Guilty as charged, until proven innocent, right?
Well, it is not that nothing can't go wrong in the database, but I wish it would stop be treated as the black sheep of the family.
Recently, I had been in a situation where application was constantly complaining for bad response time, day after day. First thing to explore was whether application changed its behaviour, since most of the time that is the cause for performance issues. Surprisingly enough, it did not. No new SQLs, no major changes in execution count.
Second, I went to look for database changing its behaviour. But it didn't. No changes in execution plan (usually major cause for performance degradation). As much as I have looked, from the database side, it looked like database didn't change its behavior.
So what could be wrong?
Storage can go wrong for example, and that was the case here.
Looking for problems in the wrong place will not assist in solving them. But just saying "it is not the database" probably won't help. You will probably always have to prove it...
Average physical read/write time is what oracle experiencing when dealing with IO. But underneath these numbers, two more tiers are involved. Storage and File System.
Well, after checking average physical read time and average physical write time of several files in this database, it was clear (unfortunately, just to me for a while) that writes became much slower, at exactly the time when the application have started to complain.
Don't think it was easy.
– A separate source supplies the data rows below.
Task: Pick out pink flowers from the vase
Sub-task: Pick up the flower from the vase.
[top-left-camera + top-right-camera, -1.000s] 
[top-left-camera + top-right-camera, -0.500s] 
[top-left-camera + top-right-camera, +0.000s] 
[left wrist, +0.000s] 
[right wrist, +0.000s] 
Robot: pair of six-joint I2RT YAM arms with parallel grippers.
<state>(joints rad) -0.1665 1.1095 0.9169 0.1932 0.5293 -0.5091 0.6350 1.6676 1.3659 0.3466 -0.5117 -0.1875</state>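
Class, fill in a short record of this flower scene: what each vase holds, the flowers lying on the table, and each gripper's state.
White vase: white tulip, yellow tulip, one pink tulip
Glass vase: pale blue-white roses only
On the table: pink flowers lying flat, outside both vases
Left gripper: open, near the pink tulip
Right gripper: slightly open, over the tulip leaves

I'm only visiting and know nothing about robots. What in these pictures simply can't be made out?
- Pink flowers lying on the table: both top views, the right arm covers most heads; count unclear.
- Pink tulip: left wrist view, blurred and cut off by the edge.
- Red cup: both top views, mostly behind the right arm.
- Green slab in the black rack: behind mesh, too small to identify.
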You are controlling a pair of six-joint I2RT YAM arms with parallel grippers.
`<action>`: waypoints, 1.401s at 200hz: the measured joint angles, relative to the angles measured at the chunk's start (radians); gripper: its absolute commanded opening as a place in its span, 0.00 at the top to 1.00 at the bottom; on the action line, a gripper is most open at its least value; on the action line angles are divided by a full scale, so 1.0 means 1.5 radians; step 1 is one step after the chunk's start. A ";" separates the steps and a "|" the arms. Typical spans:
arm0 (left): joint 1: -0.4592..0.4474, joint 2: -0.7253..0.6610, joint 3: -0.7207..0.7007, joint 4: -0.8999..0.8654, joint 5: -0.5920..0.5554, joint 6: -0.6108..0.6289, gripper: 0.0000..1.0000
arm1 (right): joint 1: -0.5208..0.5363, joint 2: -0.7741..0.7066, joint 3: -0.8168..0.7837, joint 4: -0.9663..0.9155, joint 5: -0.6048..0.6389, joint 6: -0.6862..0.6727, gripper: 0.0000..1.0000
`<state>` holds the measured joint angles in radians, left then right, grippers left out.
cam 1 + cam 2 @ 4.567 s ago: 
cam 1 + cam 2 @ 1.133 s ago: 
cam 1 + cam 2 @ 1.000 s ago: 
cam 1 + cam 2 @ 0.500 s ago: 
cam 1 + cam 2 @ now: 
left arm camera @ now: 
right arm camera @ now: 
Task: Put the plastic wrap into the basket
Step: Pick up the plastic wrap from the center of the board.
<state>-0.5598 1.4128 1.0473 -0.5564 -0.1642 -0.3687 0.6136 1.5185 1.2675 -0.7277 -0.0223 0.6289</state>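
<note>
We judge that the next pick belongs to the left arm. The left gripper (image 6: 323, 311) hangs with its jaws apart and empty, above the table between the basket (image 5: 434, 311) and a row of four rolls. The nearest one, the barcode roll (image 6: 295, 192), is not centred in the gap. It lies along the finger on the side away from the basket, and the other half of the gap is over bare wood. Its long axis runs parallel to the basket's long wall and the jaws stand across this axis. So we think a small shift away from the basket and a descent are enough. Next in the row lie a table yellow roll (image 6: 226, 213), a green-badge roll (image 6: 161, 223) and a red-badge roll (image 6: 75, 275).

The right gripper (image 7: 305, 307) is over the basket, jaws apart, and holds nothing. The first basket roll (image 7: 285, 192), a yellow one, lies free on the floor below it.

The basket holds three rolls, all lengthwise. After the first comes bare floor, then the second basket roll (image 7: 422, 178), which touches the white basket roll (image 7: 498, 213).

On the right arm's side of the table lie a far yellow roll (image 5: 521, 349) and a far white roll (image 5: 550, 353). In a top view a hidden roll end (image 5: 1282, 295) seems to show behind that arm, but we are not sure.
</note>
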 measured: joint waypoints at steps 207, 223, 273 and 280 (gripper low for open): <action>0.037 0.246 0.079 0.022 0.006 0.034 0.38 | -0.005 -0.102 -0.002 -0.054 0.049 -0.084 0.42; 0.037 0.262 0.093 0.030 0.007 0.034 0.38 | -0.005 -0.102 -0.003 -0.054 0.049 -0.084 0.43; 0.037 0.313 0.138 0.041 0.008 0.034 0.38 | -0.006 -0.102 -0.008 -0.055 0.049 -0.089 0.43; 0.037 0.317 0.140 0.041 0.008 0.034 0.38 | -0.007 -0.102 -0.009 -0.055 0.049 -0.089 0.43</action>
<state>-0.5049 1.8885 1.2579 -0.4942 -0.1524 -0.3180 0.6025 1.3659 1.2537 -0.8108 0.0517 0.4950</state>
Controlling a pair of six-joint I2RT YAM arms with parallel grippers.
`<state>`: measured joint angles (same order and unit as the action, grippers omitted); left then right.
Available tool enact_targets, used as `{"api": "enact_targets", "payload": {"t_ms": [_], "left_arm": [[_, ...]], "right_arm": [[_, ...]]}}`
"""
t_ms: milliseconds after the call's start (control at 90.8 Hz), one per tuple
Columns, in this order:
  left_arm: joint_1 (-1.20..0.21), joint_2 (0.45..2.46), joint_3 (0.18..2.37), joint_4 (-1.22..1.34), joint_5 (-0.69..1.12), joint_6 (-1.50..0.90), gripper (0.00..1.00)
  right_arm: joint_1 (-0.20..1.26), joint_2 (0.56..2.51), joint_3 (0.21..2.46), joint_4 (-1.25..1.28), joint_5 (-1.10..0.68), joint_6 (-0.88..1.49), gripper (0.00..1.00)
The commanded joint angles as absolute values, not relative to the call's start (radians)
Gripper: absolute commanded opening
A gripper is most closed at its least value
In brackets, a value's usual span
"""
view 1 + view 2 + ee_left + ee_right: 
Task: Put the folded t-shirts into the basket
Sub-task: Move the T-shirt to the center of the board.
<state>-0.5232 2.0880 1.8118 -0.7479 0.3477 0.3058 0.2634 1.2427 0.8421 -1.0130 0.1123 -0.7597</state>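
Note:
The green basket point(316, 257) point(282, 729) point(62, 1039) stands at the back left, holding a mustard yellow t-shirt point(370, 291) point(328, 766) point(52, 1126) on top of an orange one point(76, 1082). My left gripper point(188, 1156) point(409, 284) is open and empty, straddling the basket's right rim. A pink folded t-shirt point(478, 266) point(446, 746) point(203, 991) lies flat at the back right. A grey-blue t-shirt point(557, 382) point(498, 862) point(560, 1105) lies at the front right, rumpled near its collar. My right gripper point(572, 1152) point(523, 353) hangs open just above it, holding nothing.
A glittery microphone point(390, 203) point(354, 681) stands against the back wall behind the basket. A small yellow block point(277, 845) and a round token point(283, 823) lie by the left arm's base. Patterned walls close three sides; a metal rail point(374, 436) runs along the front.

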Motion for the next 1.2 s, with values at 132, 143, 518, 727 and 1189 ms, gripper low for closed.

For many days Storage guys continues to say "Nothing is wrong with the storage" (how many times have you heard this? I wonder), but finally, when numbers became so high, it couldn't be ignored any more.
At last, spotlight went to spot on the right place (and stopped pointing to the wrong place, the database). Well, probably just until the next complaint will rise again...but I guess I can't win it all..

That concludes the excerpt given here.